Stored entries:
........

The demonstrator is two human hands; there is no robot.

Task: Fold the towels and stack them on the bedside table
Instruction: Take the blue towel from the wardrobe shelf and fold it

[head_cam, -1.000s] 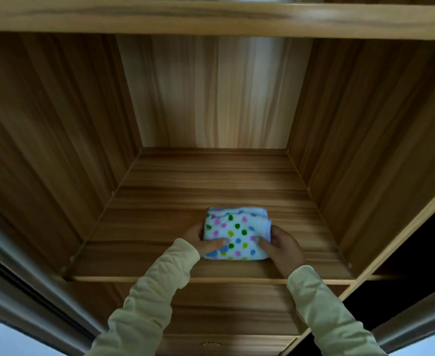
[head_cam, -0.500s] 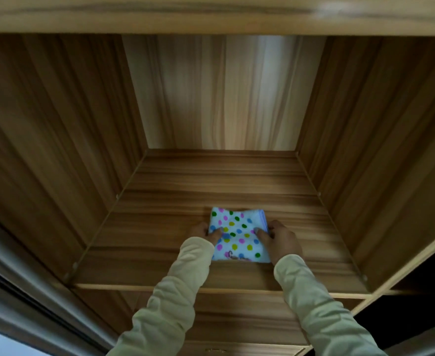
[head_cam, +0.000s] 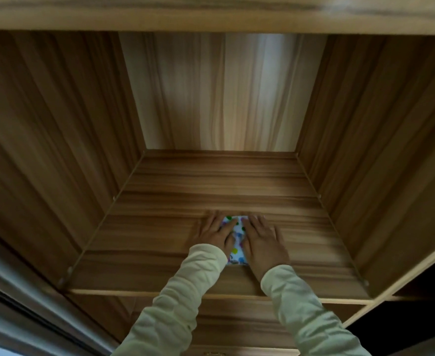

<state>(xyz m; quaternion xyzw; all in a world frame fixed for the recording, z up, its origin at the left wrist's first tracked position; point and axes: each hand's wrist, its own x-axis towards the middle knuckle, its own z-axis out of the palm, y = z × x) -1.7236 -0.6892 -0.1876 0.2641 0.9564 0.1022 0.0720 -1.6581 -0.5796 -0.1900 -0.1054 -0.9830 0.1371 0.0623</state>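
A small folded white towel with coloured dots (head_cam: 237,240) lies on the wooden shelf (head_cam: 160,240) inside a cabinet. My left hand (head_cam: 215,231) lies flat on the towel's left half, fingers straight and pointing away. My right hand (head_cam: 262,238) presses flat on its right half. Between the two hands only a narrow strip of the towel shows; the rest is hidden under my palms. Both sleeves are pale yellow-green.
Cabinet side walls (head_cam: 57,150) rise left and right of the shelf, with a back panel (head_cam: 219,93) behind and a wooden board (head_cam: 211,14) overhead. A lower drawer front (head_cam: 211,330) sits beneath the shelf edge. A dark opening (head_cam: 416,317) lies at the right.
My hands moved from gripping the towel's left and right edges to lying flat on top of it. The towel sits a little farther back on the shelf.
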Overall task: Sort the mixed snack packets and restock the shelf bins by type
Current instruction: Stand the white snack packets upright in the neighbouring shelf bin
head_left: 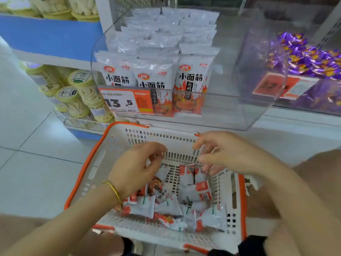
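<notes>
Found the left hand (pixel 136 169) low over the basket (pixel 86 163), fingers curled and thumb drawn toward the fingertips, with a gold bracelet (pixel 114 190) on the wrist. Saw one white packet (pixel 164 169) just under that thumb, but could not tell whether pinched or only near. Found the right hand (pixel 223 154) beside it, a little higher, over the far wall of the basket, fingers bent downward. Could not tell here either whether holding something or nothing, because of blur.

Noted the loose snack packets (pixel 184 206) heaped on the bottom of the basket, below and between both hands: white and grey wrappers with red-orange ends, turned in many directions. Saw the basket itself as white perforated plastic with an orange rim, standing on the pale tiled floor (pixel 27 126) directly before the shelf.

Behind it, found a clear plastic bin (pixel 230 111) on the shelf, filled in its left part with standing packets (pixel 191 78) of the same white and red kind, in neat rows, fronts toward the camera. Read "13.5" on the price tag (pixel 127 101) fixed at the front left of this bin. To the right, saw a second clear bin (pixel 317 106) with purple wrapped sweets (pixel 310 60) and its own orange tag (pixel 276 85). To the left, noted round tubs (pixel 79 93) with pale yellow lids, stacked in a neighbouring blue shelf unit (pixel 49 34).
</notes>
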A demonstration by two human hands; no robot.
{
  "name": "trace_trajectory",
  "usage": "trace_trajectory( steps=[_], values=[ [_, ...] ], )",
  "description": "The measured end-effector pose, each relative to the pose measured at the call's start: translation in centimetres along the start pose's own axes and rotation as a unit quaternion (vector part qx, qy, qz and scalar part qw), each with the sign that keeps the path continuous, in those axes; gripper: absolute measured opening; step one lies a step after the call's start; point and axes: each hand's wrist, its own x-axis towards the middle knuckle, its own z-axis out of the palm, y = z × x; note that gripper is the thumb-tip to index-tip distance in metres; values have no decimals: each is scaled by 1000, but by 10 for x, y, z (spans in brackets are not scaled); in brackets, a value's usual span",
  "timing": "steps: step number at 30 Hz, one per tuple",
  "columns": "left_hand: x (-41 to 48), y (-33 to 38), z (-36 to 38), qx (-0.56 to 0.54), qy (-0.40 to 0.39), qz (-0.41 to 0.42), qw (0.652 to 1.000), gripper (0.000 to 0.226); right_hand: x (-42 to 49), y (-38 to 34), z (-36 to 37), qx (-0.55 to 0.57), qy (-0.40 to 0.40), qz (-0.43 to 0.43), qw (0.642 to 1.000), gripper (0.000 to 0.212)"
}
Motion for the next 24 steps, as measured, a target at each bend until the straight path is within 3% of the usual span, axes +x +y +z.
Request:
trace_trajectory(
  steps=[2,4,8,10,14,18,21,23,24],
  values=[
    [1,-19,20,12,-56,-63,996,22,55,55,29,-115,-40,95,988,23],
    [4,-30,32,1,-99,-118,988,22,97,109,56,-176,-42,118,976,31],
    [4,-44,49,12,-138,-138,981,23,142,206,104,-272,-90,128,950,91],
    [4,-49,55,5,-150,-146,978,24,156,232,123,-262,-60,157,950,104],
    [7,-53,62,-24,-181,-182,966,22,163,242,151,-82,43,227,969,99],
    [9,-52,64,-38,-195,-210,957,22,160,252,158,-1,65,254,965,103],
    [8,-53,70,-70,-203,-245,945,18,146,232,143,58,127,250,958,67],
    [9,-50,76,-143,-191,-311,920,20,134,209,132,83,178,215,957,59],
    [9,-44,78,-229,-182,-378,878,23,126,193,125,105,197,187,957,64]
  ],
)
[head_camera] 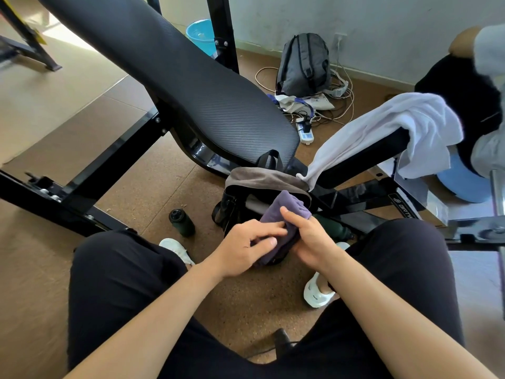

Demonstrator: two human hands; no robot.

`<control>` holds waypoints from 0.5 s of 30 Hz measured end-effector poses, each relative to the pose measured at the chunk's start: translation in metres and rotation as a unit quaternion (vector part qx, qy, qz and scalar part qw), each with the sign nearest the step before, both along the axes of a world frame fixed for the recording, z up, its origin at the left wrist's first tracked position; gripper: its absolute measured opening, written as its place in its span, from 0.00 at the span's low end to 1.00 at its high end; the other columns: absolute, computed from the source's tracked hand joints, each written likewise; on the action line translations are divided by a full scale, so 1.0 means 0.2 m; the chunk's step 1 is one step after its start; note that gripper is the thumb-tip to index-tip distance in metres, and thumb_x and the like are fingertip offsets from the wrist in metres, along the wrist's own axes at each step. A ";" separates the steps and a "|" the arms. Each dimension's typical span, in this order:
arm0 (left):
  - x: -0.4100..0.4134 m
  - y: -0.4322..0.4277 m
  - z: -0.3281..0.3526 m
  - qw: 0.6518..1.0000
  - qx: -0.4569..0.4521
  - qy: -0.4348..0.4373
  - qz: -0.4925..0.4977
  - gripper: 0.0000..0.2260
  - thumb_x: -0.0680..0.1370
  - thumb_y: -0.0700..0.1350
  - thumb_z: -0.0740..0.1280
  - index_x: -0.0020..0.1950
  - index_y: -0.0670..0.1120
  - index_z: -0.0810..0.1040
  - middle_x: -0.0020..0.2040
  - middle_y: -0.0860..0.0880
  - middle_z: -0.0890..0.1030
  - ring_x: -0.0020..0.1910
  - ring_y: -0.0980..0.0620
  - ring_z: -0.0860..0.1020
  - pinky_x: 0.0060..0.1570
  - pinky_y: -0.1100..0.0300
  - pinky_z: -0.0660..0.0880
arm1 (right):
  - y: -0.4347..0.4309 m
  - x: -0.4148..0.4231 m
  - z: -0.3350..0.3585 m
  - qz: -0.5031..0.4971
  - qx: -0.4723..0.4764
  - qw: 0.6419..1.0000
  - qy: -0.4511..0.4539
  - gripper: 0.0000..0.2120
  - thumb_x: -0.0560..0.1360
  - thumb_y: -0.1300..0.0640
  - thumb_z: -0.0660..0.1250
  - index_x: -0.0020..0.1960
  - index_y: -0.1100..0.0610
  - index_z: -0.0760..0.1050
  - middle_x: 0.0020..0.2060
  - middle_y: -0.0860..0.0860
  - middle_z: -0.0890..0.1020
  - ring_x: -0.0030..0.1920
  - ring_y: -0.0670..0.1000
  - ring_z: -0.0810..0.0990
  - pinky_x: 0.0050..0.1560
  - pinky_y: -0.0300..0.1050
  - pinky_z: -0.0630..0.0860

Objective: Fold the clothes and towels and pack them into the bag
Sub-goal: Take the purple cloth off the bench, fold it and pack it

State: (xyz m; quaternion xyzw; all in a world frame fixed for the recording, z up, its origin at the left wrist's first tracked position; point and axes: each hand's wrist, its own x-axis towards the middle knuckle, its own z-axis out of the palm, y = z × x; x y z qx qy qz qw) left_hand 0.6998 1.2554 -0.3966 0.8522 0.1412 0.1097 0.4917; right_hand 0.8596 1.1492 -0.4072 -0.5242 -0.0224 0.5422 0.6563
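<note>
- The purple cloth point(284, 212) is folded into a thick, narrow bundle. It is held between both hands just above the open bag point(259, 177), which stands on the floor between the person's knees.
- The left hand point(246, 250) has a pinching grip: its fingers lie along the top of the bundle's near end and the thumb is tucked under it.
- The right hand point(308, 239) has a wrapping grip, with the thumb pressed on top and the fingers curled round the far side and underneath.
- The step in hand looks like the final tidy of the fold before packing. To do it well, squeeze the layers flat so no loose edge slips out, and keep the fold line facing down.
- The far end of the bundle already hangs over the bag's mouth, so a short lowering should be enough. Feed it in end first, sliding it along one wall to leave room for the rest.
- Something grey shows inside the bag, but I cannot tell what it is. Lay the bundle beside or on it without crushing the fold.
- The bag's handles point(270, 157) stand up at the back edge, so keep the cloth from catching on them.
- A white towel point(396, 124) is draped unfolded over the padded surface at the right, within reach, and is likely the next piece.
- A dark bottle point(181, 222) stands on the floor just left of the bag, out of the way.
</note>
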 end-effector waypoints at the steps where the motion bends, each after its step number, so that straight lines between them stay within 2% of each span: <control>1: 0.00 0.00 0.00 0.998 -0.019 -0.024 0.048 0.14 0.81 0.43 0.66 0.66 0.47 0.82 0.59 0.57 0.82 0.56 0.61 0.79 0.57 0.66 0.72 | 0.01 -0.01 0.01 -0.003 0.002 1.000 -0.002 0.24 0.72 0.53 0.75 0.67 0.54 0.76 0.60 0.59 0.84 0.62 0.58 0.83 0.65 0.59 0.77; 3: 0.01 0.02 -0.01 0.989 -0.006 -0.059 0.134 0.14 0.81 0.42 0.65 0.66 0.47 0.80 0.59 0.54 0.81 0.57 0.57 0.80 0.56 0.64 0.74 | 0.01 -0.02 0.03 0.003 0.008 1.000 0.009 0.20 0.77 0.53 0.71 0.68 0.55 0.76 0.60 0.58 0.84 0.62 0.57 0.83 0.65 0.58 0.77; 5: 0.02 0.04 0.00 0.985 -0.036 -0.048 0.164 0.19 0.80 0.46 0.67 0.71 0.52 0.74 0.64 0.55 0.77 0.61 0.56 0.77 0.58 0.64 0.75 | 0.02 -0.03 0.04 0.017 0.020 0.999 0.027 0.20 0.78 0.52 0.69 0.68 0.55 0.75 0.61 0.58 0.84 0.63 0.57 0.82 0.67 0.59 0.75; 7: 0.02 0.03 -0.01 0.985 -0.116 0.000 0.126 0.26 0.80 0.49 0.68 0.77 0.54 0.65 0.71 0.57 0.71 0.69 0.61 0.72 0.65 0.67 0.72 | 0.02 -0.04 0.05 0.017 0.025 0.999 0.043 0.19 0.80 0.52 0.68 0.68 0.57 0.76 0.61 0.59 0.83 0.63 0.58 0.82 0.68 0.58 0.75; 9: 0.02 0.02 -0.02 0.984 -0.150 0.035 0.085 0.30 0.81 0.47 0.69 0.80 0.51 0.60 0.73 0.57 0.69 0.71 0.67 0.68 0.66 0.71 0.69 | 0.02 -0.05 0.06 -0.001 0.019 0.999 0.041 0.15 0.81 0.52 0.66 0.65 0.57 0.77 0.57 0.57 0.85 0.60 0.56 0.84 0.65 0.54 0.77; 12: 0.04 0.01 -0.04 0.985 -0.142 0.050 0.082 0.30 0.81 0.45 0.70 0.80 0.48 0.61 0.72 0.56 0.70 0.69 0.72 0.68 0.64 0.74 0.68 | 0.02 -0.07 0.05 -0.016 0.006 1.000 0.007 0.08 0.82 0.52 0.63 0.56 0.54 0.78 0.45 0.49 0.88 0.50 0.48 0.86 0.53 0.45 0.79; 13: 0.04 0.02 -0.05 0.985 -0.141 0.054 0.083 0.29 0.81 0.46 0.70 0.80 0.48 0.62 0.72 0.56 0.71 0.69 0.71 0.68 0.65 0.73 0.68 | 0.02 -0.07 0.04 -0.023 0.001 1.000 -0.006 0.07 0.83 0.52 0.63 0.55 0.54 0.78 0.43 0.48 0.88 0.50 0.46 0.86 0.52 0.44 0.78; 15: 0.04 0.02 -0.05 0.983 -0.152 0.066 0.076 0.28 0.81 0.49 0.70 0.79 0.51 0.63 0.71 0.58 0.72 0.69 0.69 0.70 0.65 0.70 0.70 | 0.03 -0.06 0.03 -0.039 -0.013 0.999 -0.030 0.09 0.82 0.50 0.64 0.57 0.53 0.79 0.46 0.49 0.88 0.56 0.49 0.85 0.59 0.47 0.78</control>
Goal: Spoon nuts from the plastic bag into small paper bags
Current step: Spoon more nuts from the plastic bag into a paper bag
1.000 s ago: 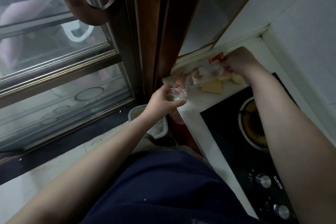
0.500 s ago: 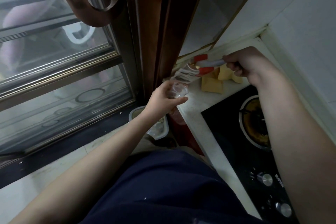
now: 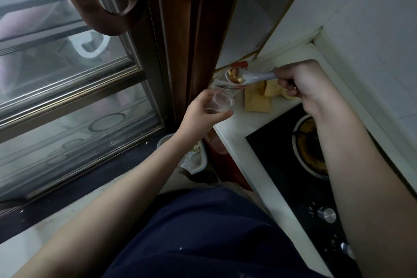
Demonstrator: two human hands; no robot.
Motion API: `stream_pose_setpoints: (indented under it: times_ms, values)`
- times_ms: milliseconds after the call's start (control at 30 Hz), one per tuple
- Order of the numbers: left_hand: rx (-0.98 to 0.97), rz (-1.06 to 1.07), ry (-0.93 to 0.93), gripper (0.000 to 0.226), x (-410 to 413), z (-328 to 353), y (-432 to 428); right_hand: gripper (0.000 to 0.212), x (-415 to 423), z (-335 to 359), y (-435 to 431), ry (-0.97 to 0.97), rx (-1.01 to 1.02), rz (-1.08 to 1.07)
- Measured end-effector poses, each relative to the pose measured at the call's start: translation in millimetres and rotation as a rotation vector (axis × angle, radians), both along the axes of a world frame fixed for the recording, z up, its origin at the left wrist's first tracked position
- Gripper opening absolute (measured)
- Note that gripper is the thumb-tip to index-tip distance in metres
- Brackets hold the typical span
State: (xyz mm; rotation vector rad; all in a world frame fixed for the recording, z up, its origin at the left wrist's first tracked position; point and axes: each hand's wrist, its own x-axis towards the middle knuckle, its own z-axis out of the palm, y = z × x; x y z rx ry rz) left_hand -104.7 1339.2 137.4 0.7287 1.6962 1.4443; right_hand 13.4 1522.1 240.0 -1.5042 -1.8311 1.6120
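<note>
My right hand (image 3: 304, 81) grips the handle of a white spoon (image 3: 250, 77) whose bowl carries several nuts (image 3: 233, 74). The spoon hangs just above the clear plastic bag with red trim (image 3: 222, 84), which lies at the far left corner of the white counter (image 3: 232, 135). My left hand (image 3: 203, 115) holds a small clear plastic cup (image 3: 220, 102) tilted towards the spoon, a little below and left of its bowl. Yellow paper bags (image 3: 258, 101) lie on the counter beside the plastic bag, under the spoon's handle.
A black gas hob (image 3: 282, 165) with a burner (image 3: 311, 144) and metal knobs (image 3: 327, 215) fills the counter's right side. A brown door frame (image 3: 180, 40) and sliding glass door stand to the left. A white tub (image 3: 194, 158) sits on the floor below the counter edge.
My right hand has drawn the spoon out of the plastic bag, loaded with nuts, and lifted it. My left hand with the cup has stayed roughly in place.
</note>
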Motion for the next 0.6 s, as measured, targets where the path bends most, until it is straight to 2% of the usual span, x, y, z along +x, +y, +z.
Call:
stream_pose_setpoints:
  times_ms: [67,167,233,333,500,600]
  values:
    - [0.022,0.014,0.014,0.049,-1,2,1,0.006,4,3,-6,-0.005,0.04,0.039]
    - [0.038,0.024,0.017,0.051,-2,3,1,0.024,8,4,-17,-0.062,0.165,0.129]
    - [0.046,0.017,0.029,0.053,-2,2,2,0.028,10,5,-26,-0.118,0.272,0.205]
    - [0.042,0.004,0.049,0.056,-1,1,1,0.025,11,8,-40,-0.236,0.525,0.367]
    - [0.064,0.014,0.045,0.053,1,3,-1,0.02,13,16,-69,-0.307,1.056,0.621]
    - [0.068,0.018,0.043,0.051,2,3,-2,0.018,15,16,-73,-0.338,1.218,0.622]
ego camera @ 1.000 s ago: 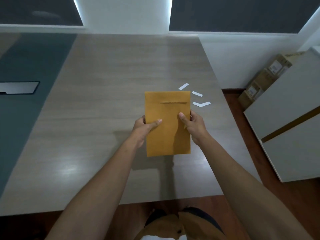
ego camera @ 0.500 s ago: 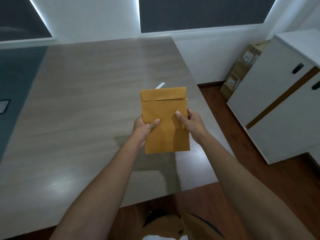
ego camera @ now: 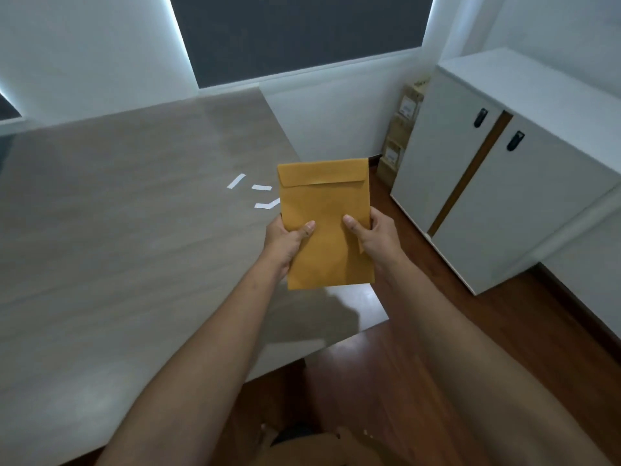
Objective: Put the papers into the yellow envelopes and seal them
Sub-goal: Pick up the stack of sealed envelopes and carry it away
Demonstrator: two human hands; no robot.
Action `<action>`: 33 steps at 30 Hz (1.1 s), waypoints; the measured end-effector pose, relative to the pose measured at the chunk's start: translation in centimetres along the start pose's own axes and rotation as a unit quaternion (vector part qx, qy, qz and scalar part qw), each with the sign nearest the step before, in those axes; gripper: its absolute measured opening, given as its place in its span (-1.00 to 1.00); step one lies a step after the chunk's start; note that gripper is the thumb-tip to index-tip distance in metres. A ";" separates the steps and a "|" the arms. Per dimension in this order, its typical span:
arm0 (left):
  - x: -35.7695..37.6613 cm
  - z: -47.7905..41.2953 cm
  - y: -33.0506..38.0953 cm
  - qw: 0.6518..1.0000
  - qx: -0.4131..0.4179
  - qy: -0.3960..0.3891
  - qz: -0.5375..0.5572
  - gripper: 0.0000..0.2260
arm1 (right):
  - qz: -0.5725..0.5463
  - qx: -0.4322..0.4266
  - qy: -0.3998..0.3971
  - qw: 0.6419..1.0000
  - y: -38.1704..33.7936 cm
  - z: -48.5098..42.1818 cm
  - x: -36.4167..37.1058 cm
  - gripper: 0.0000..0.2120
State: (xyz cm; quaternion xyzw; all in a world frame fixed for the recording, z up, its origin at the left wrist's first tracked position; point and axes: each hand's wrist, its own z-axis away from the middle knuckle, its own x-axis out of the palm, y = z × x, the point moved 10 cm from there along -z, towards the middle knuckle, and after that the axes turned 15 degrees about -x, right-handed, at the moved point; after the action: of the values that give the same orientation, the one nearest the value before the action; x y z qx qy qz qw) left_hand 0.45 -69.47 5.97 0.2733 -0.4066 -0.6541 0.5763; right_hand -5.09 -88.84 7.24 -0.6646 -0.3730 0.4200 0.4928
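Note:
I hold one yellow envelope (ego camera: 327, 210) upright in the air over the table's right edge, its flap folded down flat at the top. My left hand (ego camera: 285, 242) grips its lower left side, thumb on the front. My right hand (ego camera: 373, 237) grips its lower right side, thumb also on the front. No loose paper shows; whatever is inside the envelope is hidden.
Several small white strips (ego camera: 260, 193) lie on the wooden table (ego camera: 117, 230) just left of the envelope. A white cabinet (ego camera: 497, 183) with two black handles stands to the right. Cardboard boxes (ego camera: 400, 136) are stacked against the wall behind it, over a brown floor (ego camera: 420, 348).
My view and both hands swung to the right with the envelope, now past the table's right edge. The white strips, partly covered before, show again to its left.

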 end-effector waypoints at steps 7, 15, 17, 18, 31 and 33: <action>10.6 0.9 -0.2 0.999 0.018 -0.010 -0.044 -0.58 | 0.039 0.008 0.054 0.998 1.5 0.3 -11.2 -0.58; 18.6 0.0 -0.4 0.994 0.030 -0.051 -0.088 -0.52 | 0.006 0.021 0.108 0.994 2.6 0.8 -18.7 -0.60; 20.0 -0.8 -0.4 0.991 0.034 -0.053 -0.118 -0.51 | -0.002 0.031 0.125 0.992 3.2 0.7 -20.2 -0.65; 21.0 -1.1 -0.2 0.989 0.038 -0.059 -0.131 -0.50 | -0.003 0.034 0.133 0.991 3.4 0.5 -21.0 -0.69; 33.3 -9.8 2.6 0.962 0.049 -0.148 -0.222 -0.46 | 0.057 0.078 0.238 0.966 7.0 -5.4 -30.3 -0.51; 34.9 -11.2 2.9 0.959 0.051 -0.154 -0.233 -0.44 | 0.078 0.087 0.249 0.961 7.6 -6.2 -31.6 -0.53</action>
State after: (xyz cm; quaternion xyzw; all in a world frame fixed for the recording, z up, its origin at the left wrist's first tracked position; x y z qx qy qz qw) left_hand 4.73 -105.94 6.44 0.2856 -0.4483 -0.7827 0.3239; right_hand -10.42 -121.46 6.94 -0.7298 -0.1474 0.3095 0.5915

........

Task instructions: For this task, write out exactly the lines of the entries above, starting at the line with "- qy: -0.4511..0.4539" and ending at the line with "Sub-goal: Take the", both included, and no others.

Response:
  - qy: -0.4511..0.4539
  - gripper: 0.0000..0.2120
  - thumb_x: -0.0560..0.1360
  - thumb_y: -0.1300..0.0640
  - thumb_z: -0.0660..0.1250
  - index_x: -0.0020..0.1960
  - index_y: -0.1100..0.0610
  - index_z: -0.0760..0.1050
  - middle_x: 0.0020..0.2060
  - middle_y: -0.0860..0.0860
  - middle_z: -0.0890..0.1020
  - ring_x: -0.0030..0.1920
  - ring_y: -0.0670..0.1000
  - ring_z: -0.0810..0.0990
  - pinky_x: 0.0050..0.1560
  - pinky_y: -0.0300..0.1050
  - pinky_z: -0.0630..0.0860

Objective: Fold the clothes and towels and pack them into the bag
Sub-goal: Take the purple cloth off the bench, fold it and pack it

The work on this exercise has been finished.